◆ What is required:
After finding the line with "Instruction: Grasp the" in the entries below, retype exactly each line from there through the line with "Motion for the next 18", including that final line.

(Data records)
- - -

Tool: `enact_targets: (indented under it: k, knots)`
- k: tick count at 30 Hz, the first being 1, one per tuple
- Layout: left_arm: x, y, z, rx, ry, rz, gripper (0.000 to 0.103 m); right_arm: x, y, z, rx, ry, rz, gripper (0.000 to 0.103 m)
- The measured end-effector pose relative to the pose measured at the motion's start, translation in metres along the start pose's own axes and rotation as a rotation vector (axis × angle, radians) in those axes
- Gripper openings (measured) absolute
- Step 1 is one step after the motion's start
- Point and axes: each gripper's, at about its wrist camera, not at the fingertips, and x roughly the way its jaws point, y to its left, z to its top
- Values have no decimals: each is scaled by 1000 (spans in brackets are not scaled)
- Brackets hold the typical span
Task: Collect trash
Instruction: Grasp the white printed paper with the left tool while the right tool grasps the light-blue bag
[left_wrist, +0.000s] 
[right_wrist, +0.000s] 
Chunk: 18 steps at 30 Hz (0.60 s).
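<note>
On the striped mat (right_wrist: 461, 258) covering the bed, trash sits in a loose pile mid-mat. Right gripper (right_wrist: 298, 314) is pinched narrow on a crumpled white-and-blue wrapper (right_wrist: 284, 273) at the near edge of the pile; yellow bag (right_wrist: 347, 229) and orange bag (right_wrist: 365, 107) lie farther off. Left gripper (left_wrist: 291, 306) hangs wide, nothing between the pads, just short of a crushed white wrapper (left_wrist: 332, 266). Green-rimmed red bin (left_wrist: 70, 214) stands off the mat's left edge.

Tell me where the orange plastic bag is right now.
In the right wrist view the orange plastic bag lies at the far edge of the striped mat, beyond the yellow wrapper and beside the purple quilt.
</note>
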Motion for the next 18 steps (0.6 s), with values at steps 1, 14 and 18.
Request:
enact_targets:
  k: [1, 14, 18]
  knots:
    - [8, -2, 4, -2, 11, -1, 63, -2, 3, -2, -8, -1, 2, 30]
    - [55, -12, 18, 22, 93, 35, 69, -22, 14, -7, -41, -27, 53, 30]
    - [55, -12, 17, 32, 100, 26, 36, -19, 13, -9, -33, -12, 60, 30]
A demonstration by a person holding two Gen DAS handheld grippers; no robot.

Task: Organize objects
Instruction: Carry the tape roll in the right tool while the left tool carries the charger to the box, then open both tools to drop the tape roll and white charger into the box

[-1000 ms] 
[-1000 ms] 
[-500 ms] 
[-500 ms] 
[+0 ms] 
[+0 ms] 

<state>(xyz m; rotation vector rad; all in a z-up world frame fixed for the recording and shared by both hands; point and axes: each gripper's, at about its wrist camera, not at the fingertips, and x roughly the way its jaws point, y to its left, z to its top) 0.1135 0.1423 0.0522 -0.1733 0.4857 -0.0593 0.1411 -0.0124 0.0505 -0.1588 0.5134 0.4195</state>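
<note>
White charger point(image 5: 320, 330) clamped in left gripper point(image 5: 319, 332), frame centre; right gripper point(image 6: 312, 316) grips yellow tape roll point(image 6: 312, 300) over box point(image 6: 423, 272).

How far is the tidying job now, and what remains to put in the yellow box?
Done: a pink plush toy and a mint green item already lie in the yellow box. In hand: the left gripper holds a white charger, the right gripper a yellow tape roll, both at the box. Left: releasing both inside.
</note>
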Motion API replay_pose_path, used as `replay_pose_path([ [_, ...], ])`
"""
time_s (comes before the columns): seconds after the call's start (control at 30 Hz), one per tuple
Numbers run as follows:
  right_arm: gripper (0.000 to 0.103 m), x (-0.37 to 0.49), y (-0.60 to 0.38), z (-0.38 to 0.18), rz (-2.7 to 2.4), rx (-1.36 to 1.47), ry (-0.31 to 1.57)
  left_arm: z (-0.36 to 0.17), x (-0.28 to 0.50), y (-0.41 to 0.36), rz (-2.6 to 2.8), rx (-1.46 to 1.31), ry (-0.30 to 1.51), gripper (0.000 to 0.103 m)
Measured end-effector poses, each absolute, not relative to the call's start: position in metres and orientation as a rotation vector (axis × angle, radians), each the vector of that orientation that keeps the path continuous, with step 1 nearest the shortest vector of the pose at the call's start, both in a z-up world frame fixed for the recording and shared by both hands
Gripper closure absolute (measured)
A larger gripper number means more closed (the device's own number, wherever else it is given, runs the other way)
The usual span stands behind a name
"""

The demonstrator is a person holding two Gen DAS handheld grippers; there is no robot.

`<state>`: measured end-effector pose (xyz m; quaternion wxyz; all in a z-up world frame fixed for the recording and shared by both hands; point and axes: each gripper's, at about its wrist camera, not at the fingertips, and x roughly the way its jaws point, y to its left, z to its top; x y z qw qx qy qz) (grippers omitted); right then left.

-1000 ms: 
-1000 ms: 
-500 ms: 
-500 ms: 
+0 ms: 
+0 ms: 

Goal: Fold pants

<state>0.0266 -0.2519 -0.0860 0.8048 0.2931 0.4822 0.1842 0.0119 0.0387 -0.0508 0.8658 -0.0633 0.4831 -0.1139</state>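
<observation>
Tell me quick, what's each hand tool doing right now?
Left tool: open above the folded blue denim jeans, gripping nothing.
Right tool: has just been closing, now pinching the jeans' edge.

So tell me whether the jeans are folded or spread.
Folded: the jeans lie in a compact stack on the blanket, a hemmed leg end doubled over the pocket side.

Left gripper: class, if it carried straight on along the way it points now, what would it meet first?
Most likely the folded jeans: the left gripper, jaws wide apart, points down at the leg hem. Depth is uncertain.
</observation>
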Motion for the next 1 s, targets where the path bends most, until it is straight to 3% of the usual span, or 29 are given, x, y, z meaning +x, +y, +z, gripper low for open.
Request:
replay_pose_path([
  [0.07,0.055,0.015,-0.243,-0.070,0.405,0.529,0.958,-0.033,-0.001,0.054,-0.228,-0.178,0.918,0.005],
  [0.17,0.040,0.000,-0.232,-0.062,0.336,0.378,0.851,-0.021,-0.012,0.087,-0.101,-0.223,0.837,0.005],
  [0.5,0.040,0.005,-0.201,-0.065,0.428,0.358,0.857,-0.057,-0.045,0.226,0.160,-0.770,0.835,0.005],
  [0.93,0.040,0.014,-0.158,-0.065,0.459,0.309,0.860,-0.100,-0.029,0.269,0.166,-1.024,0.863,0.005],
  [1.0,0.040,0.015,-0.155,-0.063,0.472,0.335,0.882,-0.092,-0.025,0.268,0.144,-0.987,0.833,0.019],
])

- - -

◆ Solution for this problem:
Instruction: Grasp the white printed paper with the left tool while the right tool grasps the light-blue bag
[left_wrist, +0.000s] 
[right_wrist, +0.000s] 
Chunk: 18 steps at 30 Hz (0.60 s).
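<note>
On the striped mat (right_wrist: 461, 258) covering the bed, trash sits in a loose pile mid-mat. Right gripper (right_wrist: 298, 314) is pinched narrow on a crumpled white-and-blue wrapper (right_wrist: 284, 273) at the near edge of the pile; yellow bag (right_wrist: 347, 229) and orange bag (right_wrist: 365, 107) lie farther off. Left gripper (left_wrist: 291, 306) hangs wide, nothing between the pads, just short of a crushed white wrapper (left_wrist: 332, 266). Green-rimmed red bin (left_wrist: 70, 214) stands off the mat's left edge.

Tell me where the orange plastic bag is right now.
In the right wrist view the orange plastic bag lies at the far edge of the striped mat, beyond the yellow wrapper and beside the purple quilt.
</note>
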Motion for the next 18 steps (0.6 s), with values at steps 1, 14 and 18.

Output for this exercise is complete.